If you are serious about fishing, particularly for specific species, a fishing log covering many years is worth its weight in gold...no, actually mine is worth more than the current price of gold, lol.


----------



## shadslinger (Aug 21, 2005)

I do use the tables to make sure I'm over some fish I located earlier if there is a major or minor period coming up during the time I'm taking folks out. And not running from one spot to another.
That's not always possible as I fish mornings only.

If the fish are not biting well and I have located a school that would not bite I go back during the feeding times indicated by the table and try them again.
I have had it make the day a successful one many times.
So many other variables are at play concerning feeding times, like others have mention that relying on them only is not good idea.

Because you never know unless you go.


Sent from my iPhone using Tapatalk


----------



## saved (Feb 1, 2014)

When I was a lad my grandmother would not allow the girls into the garden when they were on their monthly. The teaching was it would cause the blooms to fall off the plants. hwell:

Solunar theory falls under the same category, a wives tale. If the Solunar theory worked, it would work period, but it does not. sad3sm 

The fact that someone might make catch during what is called high activity due to the Solunar is nothing more than a coincidence, but certainly not the sole result of Solunar.
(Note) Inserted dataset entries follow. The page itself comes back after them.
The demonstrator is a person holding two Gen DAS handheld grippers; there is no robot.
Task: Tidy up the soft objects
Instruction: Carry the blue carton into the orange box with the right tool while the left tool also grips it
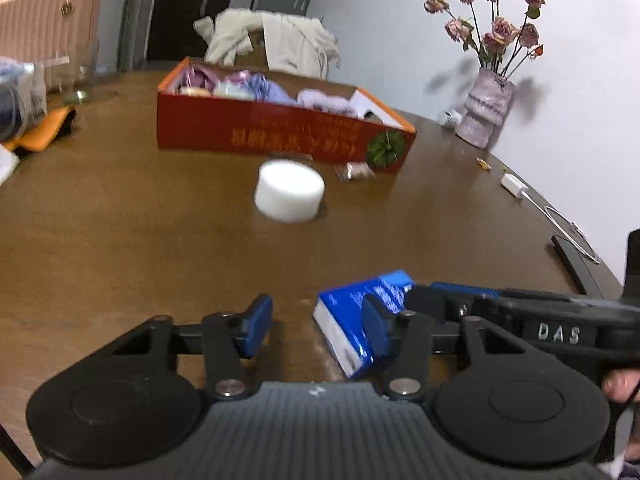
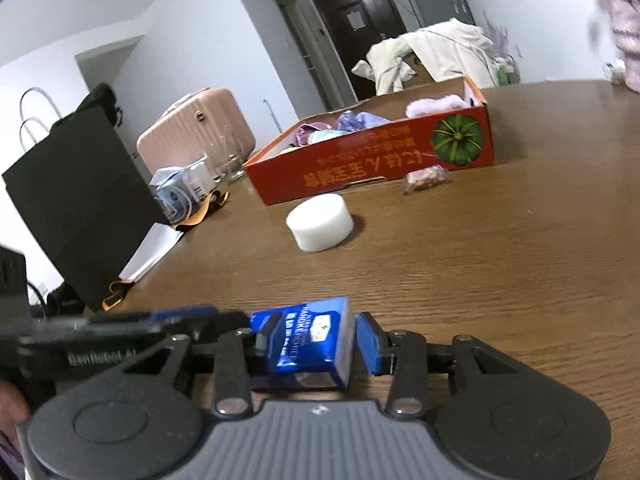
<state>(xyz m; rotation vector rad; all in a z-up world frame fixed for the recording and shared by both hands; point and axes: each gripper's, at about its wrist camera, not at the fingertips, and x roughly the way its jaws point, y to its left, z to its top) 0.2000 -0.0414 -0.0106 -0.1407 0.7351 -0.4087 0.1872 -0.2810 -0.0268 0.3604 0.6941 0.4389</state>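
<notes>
Dim, cool indoor light; the vase point(image 1: 483, 114) throws soft shadows on the wall behind it. Motion blur smears both fisheye views, whose edges bend strongly.

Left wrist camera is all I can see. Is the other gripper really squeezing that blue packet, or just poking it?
Observer: Squeezing, it looks like. In the right wrist view the right gripper has one pad against each side of the blue tissue pack.
Operator: Is anything hiding off to the side where I can't see?
Observer: Yes, a black paper bag with looped handles stands at the left edge of the wooden table.
</notes>
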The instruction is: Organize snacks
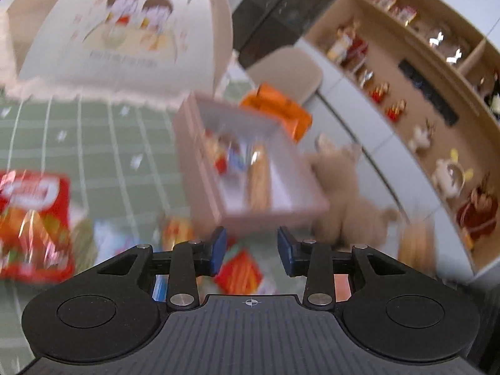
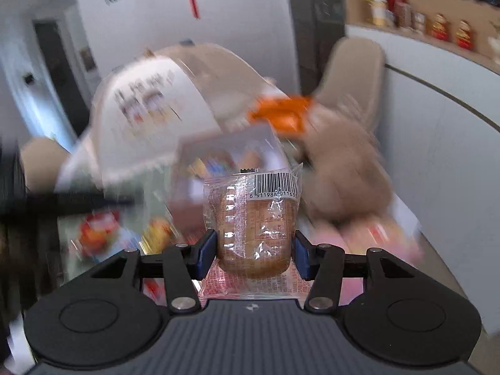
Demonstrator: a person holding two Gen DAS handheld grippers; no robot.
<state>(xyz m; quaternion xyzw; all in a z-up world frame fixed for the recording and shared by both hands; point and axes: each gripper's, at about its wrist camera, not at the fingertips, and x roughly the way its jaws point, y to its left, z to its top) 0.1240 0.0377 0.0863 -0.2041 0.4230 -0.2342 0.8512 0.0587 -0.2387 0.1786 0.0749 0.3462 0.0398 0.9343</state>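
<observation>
Two tongs show: right tongs (image 2: 254, 251) clamp a wrapped bun (image 2: 254, 231) at frame centre; left tongs (image 1: 251, 251) gape empty below the box (image 1: 250, 159).

In the left wrist view, the contents of the open pale pink cardboard box (image 1: 250, 156) are smeared by motion blur and cannot be identified. The red foil snack bag (image 1: 32, 228) is cut off by the left edge. In the right wrist view, the lower end of the clear-wrapped brown bread packet (image 2: 256, 231) is hidden behind the gripper body, and the tan plush toy (image 2: 343, 175) is blurred beyond detail.
</observation>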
I realize that here are those who swear by the Solunar that it works, but so did my grandmother swear by keeping the girls out of the garden when they were on their monthly.

The problem is IF the Solunar worked two people out on the water at the same time in the same area would booth have good catches and we all know that just anin't so.


----------



## richg99 (Aug 21, 2004)

Well, I respectively disagree (what's new?).
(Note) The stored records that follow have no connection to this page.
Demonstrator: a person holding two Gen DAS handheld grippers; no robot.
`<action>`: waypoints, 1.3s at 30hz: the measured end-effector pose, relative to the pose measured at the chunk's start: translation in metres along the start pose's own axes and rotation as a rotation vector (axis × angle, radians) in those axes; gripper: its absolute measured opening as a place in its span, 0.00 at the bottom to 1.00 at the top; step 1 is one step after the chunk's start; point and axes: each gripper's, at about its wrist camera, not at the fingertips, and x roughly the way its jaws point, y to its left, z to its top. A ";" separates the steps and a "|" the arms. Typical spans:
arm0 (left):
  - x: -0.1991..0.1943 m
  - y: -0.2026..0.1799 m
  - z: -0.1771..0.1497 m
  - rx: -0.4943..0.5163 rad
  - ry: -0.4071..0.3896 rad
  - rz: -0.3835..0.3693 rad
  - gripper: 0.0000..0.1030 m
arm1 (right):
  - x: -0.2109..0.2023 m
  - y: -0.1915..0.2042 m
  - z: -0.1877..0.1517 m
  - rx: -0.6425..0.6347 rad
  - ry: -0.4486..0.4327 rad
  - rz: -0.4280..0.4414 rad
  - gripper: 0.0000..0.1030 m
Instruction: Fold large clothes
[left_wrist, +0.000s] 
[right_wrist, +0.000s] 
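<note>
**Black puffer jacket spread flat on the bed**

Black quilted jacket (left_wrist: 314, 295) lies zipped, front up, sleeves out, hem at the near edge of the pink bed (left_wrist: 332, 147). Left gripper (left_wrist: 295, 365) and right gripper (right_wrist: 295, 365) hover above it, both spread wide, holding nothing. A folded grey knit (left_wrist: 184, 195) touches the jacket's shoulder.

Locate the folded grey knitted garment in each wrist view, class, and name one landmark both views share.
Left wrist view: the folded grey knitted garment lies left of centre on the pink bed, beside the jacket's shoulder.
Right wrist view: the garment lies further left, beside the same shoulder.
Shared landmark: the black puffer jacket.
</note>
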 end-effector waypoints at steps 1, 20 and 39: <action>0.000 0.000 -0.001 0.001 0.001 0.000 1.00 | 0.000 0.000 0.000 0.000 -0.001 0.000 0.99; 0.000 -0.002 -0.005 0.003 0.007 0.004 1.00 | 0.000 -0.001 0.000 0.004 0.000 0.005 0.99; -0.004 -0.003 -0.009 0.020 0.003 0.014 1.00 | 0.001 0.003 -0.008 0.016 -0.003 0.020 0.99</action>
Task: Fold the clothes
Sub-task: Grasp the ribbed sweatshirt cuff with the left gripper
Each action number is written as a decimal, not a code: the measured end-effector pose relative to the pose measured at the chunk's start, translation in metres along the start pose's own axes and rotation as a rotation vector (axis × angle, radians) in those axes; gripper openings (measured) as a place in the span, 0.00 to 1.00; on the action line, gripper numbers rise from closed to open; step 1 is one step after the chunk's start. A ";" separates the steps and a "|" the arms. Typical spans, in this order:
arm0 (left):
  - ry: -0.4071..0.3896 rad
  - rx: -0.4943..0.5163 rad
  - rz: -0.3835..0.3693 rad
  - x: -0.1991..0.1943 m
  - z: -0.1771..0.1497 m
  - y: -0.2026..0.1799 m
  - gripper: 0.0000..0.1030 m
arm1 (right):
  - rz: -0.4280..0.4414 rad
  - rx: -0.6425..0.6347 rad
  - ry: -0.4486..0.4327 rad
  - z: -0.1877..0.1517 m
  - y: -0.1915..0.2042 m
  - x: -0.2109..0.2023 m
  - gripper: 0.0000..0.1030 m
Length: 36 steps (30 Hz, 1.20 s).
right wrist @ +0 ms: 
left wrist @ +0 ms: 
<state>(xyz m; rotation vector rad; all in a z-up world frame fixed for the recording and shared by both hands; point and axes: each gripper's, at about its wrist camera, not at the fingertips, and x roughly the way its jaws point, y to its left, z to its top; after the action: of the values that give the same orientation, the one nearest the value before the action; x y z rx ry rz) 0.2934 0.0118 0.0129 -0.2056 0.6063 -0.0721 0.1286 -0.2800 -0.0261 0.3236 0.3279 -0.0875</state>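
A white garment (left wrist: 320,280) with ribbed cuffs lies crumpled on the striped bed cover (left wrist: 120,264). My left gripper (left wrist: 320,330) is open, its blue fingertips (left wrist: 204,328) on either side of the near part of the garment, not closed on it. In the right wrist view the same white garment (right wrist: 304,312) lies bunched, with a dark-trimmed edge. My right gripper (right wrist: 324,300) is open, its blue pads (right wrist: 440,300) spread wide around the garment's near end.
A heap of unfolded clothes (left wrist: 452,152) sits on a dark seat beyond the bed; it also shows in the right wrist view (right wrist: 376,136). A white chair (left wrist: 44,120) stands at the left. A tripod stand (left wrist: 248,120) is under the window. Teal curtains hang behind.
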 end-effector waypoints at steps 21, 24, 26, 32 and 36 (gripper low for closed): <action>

If you believe that the position of the moon causes the tide to rise (it does)...and you believe that fish feed better on moving water (they do)...then that is all that you have to know about Sol-Lunar theory. It properly reflects where the moon/sun is and the effects of those celestial positions.

Now, if someone wants to believe that he will always find a bonanza if he fishes when the tide is moving...... (someplace..not necessary where he is fishing) ......then he is attributing far too much to the simple Sol-Lunar theory.

Sol-Lunar (IMHO) is simply another tool to get you on the water, hopefully in the right place, at a time when conditions are more favorable than other times.

It is NOT the only thing that anyone should use. 

I can get a great Sol-Lunar time for Galveston, and find ZERO fish moving or feeding in upper Trinity bay. Heck, the properly predicted tide movement at the coast,..... takes five hours to get to upper Trinity. 

regards, richg99


----------



## bubbas kenner (Sep 4, 2010)

I have read every reply and once again learned from this site.Im one who goes when I can and mostly fish trinity bay.I know good and well I should have kept a log.Also I fish when I can and refuse to sit home and flip channels every trip on my boat has been a lesson self taught.Great post and awesome replies did the boys have to tend the garden,Interesting.


----------



## Whitebassfisher (May 4, 2007)

Rich, agreeing to disagree is a great thing about 2Cool. 
That the moon causes tides is a fact.
That moving water affects fish feeding is fact or close to it.
But most of your post pertains to salt water fishing, what about fresh water fishing, deer hunting, other things?
I think moving tide on the coast plays a larger percentage of the overall variables involved for catching trout or reds than the moon position on catching white bass in Lake Livingston.


----------



## shade (Aug 12, 2010)

There is a pretty good correlation with the tables and the cows standing up and eating or just laying down. We have caught fish several times that fit with the tables. Agree with not using them as your only tool


----------



## Whitebassfisher (May 4, 2007)

shade said:


> There is a pretty good correlation with the tables and the cows standing up and eating or just laying down.


Just in my mind, the cows would be a better indicator for deer hunting than man made tables because those cows are affected by all the variables.


----------



## richg99 (Aug 21, 2004)

Re Freshwater.... Read Shadslinger's post to find that answer.

The moon moves. Tides are affected.. (even tiny little lakes have "tides"). Fish react. 

Sometimes the movement helps us. That's all.

richg99


----------



## richg99 (Aug 21, 2004)

As far as a guy sitting in a room making up numbers...astronomy has been predicting where the moon will be..at any time in the future..for maybe a thousand years. 

No doubt that same "guy in a room" could easily tell us the high tide on my birthday at age 100 (not so far away).

Ha ha...great subject. Great debate.

regards. richg99


----------



## GaryI (Mar 18, 2015)

Thanks to all for your thoughts and posts, and especially that you presented them in a thoughtful and respectful manner. After spending too much time on Yahoo, ESPN and Facebook forums, I had given up the hope that one could have a worthwhile discussion on the internet.

I have the luxury of being retired AND living on the lake, plus I have been keeping a log anyway and I have download a free app, so I will give the solunar theory idea a chance. I also have some background in statistics and probability, and while I won't pretend that I am going to make a doctoral thesis out of this, I will try to be objective about my observations and conclusions and post some feedback over the next few months.


----------



## richg99 (Aug 21, 2004)

Gary....if you have a log, and could access Sol-Lunar tables for your area for the last year or so....it might be an interesting exercise to back-track/test your logged results with the "favorable times" portion of the tables.

richg99


----------



## fredg (Jan 1, 2010)

When I was (much) younger I researched solunar theory. I took the log approach and went fishing whenever I could find the time. I might log results from 20+ fresh water hours then check back to compare with the tables. I did find a meaningful correlation, but by no means did it approach 100%. Later in life I did some salt water fishing and repeatedly found tide to be king. Solunar predictions fell into the "oh by the way ..." category. Today, I fish when the urge hits, but have a fondness for sunrise and sunset. If that coincides with a predicted major or minor, it more often than not is a good time.


----------